▶ WORK REQUIRED
Every record must be retyped as it stands.

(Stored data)

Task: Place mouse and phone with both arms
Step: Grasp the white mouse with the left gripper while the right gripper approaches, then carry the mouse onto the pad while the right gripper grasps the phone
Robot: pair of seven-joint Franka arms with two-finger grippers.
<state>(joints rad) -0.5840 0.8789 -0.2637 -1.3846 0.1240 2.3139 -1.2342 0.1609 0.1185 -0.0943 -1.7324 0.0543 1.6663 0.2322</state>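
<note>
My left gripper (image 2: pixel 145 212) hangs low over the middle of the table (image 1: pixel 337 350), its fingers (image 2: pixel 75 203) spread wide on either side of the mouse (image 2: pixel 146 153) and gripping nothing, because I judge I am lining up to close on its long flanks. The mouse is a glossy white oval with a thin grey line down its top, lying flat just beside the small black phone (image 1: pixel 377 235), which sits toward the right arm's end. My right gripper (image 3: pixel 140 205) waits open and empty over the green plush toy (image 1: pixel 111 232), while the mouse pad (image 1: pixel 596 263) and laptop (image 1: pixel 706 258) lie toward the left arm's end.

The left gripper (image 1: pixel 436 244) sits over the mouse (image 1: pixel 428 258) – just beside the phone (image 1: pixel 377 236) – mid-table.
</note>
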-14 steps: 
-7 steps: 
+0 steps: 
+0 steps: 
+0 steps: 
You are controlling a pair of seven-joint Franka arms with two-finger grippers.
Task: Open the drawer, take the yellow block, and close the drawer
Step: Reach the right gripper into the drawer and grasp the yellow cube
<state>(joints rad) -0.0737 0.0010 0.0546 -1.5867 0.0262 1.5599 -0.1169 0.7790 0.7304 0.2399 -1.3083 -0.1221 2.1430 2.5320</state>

▶ FINISHED EXERCISE
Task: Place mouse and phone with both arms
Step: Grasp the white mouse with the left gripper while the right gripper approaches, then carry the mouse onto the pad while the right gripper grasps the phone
Robot: pair of seven-joint Franka arms with two-finger grippers.
<state>(joints rad) -0.5840 0.8789 -0.2637 -1.3846 0.1240 2.3139 -1.2342 0.1609 0.1185 -0.0943 -1.7324 0.0543 1.6663 0.2322</state>
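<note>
My left gripper (image 2: pixel 145 212) hangs low over the middle of the table (image 1: pixel 337 350), its fingers (image 2: pixel 75 203) spread wide on either side of the mouse (image 2: pixel 146 153) and gripping nothing, because I judge I am lining up to close on its long flanks. The mouse is a glossy white oval with a thin grey line down its top, lying flat just beside the small black phone (image 1: pixel 377 235), which sits toward the right arm's end. My right gripper (image 3: pixel 140 205) waits open and empty over the green plush toy (image 1: pixel 111 232), while the mouse pad (image 1: pixel 596 263) and laptop (image 1: pixel 706 258) lie toward the left arm's end.

The left gripper (image 1: pixel 436 244) sits over the mouse (image 1: pixel 428 258) – just beside the phone (image 1: pixel 377 236) – mid-table.
</note>
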-14 steps: 
-7 steps: 
+0 steps: 
+0 steps: 
+0 steps: 
You are controlling a pair of seven-joint Franka arms with two-finger grippers.
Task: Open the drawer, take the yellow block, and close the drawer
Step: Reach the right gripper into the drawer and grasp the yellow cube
<state>(joints rad) -0.0737 0.0010 0.0546 -1.5867 0.0262 1.5599 -0.1169 0.7790 0.7304 0.2399 -1.3083 -0.1221 2.1430 2.5320</state>

This output is complete.